Chris Bowen will travel to Egypt for the next United Nations climate summit in November, and said he plans to let world powers know the new Australian government “is back at the table”.
Bowen, the climate change and energy minister, said:
We’ll be going and the message is we’re back. Australia is back at the table as a world leader. That’s the message I’ll be taking to Egypt.
And this COP. As I said before, if my conversations in the early stages are anything to go by, the response from our partners will be very warm and strong. It has been from JohnKerry, from Jennifer Granholm, Alok Sharma. A know the prime minister has felt the same in his conversations with world leaders. I expect that to be reflected in Egypt.”

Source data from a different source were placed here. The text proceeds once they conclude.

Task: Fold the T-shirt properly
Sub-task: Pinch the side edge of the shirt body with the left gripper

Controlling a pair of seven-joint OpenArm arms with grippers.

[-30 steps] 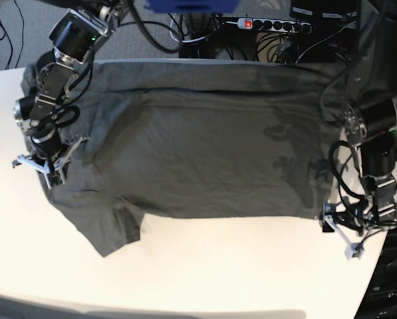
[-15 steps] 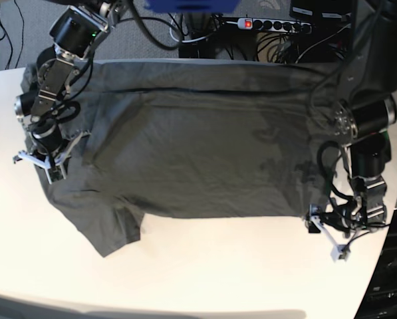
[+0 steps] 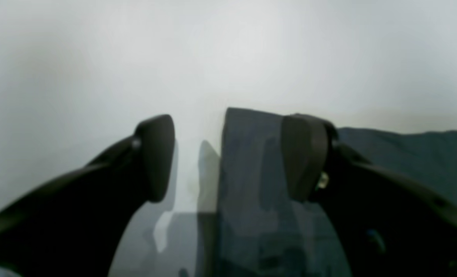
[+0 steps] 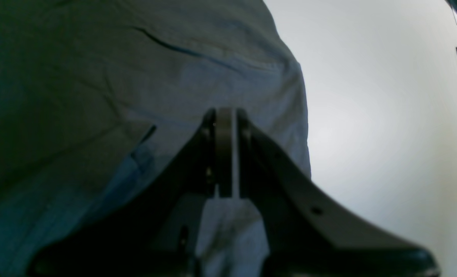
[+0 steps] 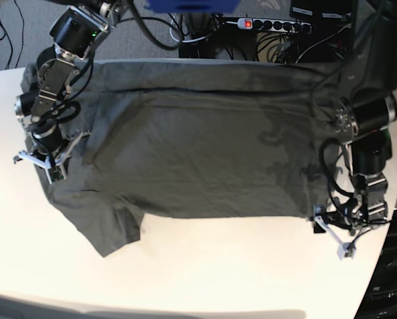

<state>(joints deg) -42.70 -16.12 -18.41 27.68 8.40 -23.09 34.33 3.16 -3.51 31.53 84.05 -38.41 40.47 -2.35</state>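
Note:
The dark grey T-shirt point(image 5: 198, 146) lies spread flat across the white table point(image 5: 218, 272), with one sleeve point(image 5: 115, 229) pointing toward the front. My left gripper point(image 5: 331, 234) is open at the shirt's front right corner. In the left wrist view that corner point(image 3: 251, 184) reaches between the fingers of the left gripper point(image 3: 228, 157), under the right finger point(image 3: 303, 157). My right gripper point(image 5: 37, 163) is shut at the shirt's left edge. In the right wrist view it point(image 4: 225, 127) hovers over creased fabric point(image 4: 136, 77); I see no cloth between its pads.
A power strip point(image 5: 271, 24) and tangled cables lie behind the table's far edge. The table's right edge point(image 5: 384, 266) runs close to my left arm. Bare white tabletop shows in front of the shirt.
My left gripper slid a little to the left along the front right corner, then eased back slightly. The right arm and the shirt stayed nearly still.

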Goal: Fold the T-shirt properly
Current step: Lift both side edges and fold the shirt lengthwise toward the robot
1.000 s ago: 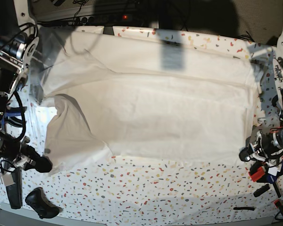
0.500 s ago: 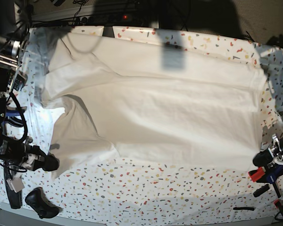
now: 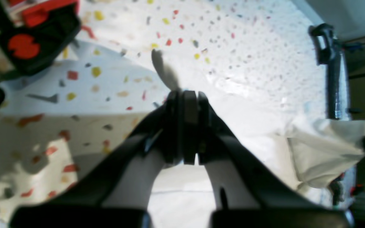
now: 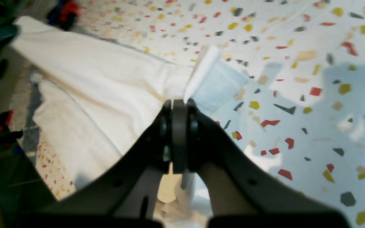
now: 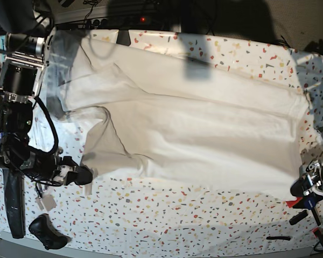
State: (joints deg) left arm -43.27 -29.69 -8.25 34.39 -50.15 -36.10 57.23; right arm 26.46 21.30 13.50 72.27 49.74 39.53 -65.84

Commonwealth fleet EVs would move into secondhand market after turnover, Bowen says
Climate change and energy minister, Chris Bowen, is taking questions from journalists after his National Press Club address.
Asked how government policies will increase electric vehicle uptake in line with Labor’s projection, Bowen gives the example of taking the commonwealth car fleet to be 75% no emissions. He notes this fleet is about 10,000 cars, and has a flow-on effect in the market.
He said:
The commonwealth turns over its cars every three years. That leads into the secondhand market. At the moment you can’t buy a secondhand electric car in Australia. As we all know, if you want an affordable car, it’s most certainly a secondhand car. If you’re at a place in the market as many young people, buying their first car, they would love an EV.
And with that, I will hand the blog over to Elias Visontay for the rest of the day, thanks for reading.
Chris Bowen says avoiding blackouts ‘was no easy thing’ during worst of energy crisis
First up, a question on how close we got to blackouts during the height of the energy crisis. Bowen says:
Supply was tight. At several of the evening peaks, we would have gone through load shedding before we got to blackouts so – load shedding was a possibility we were preparing for. I’m confident that that would have avoided blackouts but I didn’t want to go down the load shedding line either.
And working together we managed to avoid that. No load shedding and no blackouts, and that’s a tribute to everybody involved, but it was no easy thing and, as I said, it shows the scale of the problem we’re dealing with. Far too many megawatts taken off with not enough megawatts brought on. That’s the problem, a deficit in energy generation as well as some market issues.
So, that was what we were facing. Now, in terms of your question about confidence, I’m very confident that all the people who work together to avoid load shedding and blackouts in the recent weeks will continue to do so.
As I have said, we run the risk of major unexpected outages, that’s a risk when you have a system that is under pressure, but any challenges we face, we will apply the same determination to put consumers first and ensure reliable energy supply in those difficult circumstances.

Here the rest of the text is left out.